A recent large study found that poor glucose control was associated with a fourfold increase in mortality and major complications following cardiac surgery, regardless of whether patients had been diagnosed with diabetes.
Tight glucose control improves the cardiovascular risk of patients with type 2 diabetes years after intensive therapy is discontinued, a new study found.

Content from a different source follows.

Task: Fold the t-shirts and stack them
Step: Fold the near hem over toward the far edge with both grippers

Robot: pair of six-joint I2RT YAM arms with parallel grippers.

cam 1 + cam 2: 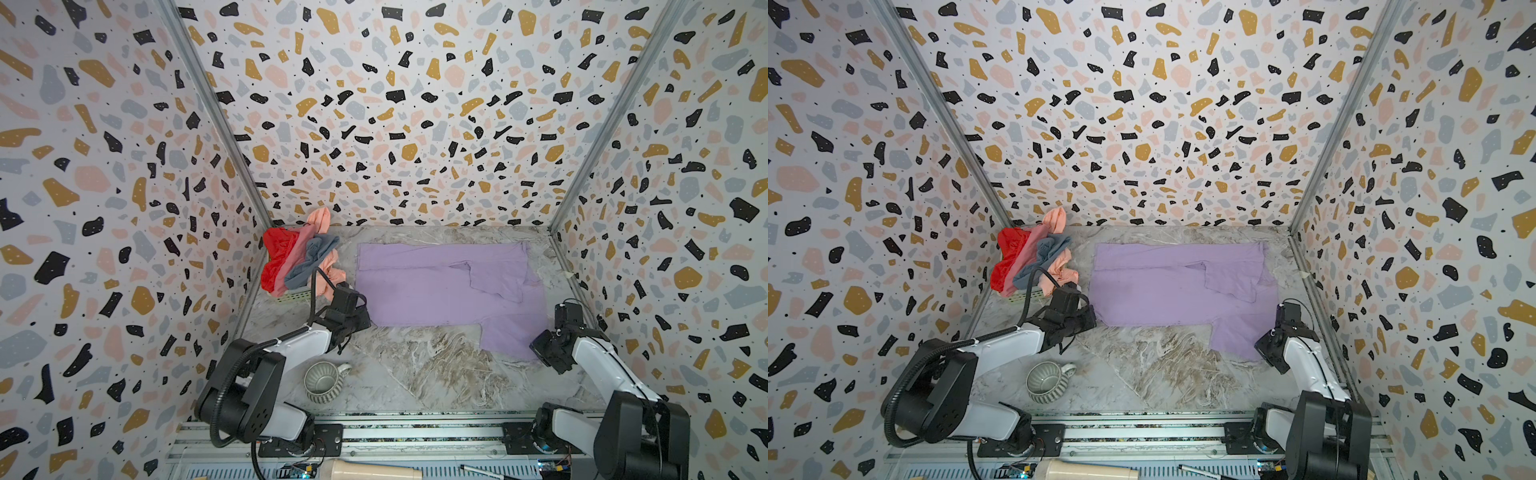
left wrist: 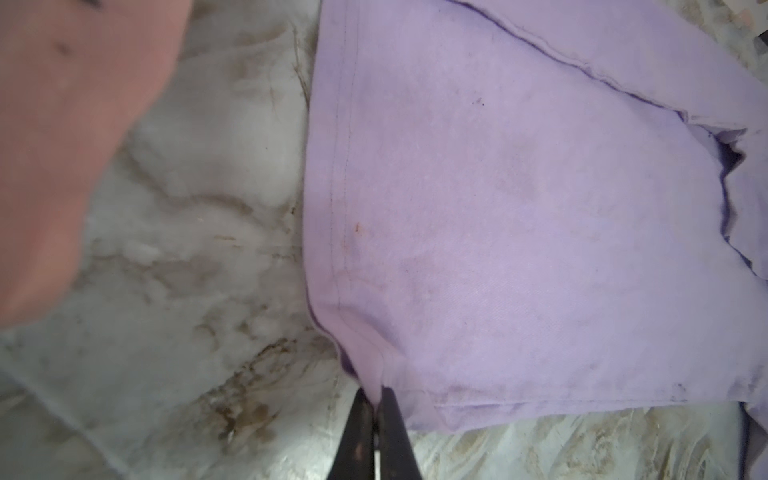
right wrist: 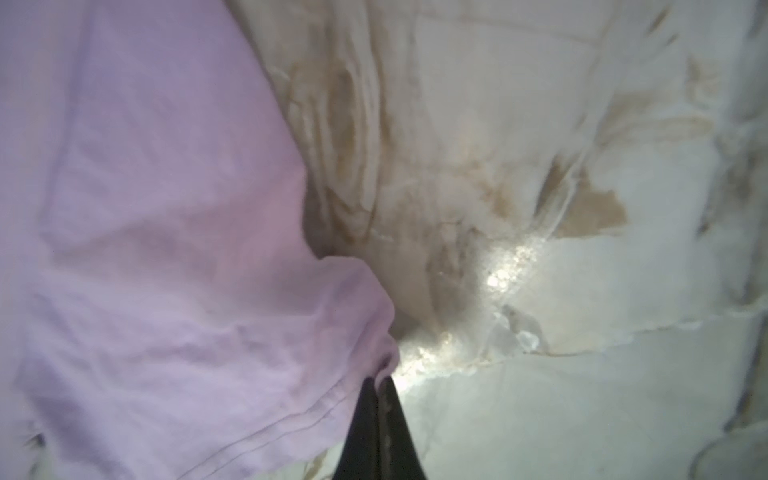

Researchers looked at follow-up data from the United Kingdom Prospective Diabetes Study, in which 4,209 newly diagnosed patients were randomly assigned either conventional diabetes therapy (dietary restriction) or intensive therapy (either sulfonylurea or insulin or, in overweight patients, metformin). After the trial was concluded, 3,277 of the patients were followed over the next 10 years. The results were published in the Sept. 10 online New England Journal of Medicine.
One year after the study, differences between the groups in glycated hemoglobin levels had disappeared. However, after 10 years, the sulfonylurea-insulin group still had a 9% risk reduction in all diabetes-related end points, 24% lower rates of microvascular disease, and 15% and 13% reductions in myocardial infarction and death from any cause, respectively. The metformin group had even more dramatic differences, with 21% lower diabetes-related end points, 33% lower MI, and 27% less death from any cause.
The results of this study, which included more than 66,000 person-years of follow-up, indicate that the "legacy effect" of intensive glucose lowering is longer than has been previously reported, the authors concluded. The findings highlight the importance of glucose lowering (in addition to lipid-lowering and antihypertensive therapy) in reducing the risk of coronary events and death for patients with type 2 diabetes, they said.
In patients with type 2 diabetes, tight blood-pressure control reduces complications in the short-term but the benefits disappear after the intensive treatment stops, according to a new study.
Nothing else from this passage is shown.